Il viaggio come stordimento fisico e sorpresa morale, come apprendimento di quanto un orizzonte inedito può apportare alla maturazione venendoti incontro. Un viaggio fatto di paesaggi, di libertà e di coraggio.
Il Fuser di Salles è idealista, necessariamente sincero, rigido come si è spesso a vent’anni e vagamente sprovveduto. Vuole un viaggio ma non sa di preciso cos'altro. L'amico Alberto Granado vuole invece un’avventura, un simbolo per i suoi ventinove anni sempre sul punto di diventare trenta. Un'avventura finale per la sua moto.
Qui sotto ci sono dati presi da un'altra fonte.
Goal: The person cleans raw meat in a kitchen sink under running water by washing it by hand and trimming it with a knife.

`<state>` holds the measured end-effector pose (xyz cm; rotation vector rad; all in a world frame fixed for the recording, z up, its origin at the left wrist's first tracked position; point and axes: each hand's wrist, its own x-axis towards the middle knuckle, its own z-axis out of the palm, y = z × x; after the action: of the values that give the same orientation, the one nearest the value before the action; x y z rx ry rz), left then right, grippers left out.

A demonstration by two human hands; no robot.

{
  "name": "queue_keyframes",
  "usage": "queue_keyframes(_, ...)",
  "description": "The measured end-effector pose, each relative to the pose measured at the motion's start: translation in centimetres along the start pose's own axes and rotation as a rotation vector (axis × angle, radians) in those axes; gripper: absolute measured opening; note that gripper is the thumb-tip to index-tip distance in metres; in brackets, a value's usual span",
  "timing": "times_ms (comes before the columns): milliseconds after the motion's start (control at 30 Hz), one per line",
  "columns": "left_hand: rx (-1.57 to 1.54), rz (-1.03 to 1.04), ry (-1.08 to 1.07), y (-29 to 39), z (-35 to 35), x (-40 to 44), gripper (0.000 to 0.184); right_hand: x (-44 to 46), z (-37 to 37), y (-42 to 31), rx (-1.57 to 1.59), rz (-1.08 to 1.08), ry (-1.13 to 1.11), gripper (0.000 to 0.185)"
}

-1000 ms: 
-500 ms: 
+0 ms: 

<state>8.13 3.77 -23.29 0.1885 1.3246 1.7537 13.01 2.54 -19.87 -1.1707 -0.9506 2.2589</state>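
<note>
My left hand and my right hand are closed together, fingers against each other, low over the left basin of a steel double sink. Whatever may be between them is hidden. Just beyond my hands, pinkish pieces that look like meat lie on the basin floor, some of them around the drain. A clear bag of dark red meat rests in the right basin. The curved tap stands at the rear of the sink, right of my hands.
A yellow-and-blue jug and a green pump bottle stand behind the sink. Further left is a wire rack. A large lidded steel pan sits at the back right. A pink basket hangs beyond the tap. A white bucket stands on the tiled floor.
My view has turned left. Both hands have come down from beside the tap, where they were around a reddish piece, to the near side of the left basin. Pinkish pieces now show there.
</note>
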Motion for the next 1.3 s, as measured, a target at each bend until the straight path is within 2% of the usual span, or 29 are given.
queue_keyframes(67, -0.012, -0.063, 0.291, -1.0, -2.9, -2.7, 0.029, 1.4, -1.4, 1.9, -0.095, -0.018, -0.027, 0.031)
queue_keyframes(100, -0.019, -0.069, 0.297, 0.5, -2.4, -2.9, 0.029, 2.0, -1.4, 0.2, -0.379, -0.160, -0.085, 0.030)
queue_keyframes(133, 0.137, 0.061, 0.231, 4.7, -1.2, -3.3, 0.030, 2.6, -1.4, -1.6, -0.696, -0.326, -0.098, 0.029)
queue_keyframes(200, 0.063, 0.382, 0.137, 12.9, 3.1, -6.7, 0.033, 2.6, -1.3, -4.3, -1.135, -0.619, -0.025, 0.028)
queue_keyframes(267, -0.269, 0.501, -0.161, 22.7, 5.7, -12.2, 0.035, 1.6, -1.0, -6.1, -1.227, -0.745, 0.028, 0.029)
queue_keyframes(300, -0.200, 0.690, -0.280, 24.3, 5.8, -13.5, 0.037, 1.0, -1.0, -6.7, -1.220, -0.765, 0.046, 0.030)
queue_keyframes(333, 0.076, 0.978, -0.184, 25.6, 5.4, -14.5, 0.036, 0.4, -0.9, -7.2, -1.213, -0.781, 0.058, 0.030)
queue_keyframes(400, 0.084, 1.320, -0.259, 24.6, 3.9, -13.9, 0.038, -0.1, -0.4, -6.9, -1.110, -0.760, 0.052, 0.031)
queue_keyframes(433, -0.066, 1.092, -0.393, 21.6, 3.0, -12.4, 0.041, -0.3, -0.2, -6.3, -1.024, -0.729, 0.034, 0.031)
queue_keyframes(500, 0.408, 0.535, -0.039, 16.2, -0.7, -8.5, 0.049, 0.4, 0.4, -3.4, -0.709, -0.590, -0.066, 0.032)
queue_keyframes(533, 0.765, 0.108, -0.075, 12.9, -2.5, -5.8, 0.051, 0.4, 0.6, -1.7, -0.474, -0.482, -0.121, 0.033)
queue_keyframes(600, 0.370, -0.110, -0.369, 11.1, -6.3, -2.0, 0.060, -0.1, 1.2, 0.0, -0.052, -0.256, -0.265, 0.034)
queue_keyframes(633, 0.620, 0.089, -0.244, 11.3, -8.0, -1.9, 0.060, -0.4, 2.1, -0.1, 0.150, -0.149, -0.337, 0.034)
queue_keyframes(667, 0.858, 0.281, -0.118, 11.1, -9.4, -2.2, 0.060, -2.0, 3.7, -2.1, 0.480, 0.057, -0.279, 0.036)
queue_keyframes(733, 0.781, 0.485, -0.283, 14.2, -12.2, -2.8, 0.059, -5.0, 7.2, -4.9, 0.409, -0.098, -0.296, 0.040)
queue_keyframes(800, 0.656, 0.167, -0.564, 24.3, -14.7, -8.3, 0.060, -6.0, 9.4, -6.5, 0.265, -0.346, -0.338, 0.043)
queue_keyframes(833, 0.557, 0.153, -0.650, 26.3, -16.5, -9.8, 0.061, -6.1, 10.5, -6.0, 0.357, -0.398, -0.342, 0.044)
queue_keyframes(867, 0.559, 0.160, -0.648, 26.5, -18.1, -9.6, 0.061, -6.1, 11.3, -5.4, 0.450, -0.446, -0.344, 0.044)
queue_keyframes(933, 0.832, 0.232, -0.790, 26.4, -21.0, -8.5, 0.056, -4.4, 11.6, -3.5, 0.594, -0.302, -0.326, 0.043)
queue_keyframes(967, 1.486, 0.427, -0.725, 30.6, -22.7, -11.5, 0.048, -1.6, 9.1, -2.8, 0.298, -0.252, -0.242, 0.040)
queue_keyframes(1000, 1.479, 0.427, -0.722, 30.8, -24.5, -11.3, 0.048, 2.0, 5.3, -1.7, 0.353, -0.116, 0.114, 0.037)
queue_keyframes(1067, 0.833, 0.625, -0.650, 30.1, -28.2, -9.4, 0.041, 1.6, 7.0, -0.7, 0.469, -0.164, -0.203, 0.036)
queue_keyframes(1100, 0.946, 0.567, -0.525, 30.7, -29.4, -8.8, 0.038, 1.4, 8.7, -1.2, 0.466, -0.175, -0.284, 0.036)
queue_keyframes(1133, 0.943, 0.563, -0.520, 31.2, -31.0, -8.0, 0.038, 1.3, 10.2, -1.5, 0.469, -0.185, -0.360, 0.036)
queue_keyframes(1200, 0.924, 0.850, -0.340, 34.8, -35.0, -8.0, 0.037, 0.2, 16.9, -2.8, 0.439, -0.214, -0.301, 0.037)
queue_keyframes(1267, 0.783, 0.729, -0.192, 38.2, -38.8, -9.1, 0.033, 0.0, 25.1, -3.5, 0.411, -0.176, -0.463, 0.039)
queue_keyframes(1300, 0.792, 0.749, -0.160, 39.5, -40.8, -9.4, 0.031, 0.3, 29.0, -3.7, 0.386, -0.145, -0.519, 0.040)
"I diari della motocicletta" è' il racconto di una grande amicizia, un viaggio di due "hippies" d'avanguardia: pochi soldi, nessun luogo prestabilito dove dormire; il tempo non esiste se non per le stagioni.
Estasiati riconoscono nel vento sul viso e nella polvere delle strade il gusto tipico della libertà, la fresca sensazione d'inseguire l'orizzonte. Entrambi assorbono le immagini dei panorami come esperienze necessarie al loro vivere futuro.
Il viaggio allontana da casa, sovverte la quotidianità ma sviscera e chiarisce quesiti che la riguardano.
Il punto di svolta delle loro vite fu la rivelazione di un continente latino-americano unico e meticcio, nel quale le divisioni non passavano fra gli stati ma fra bianchi e indios, minatori e padroni. Man mano che i due amici si addentrano nel cuore del continente lasciandosi alle spalle le ville ordinate della buona borghesia argentina alla quale loro stessi appartengono, la realtà che si presenta davanti ai loro occhi si fa sempre più dura e la narrazione si distende in toni meditativi. Da questo momento gli incontri si imprimono nella memoria come foto in bianco e nero; la scoperta dell’identità di un continente coincide dunque con la scoperta della propria identità individuale in un racconto semplice e potente che fonde le dimensioni personali e collettive con grande naturalezza del racconto. Ernesto, visitando i luoghi delle antiche civiltà sudamericane, si chiedeva se si potesse avere nostalgia di epoche che non si sono vissute, di qualcosa che non si è conosciuto di persona.
Arte nostalgica per antonomasia, il cinema nasce come antidoto al fuggire del tempo, si illude d'averlo fermato ma ne sancisce solo la riproducibilità della fuga. In questa constatazione si nasconde però la grande rivelazione: si può avere nostalgia anche di ciò che non si è vissuto, rivivendone il racconto, constatandone lo svanire.
Nel caso di Ernesto fu nostalgia per una civiltà antica ma più evoluta di quanto non gli apparisse quella in cui viveva. Il bisogno di far rivivere quel mondo si saldò alla necessità di combattere le ingiustizie che vedeva perpetrarsi nel suo presente.
Nonostante alcuni sporadici riferimenti a ciò che Ernesto sarebbe divenuto in seguito, "I diari della motocicletta" riesce a non essere un film politico o esageratamente nostalgico, anzi, è la storia di una forte amicizia, un road-movie che avrebbe potuto compiere chiunque attraverso Paesi meravigliosi. Un’avventura verso la libertà a cavallo di una "poderosa", un racconto fatto di musica e di incontri lungo la strada. Incontri che per alcuni possono rimanere tali, ad altri invece possono cambiare la vita.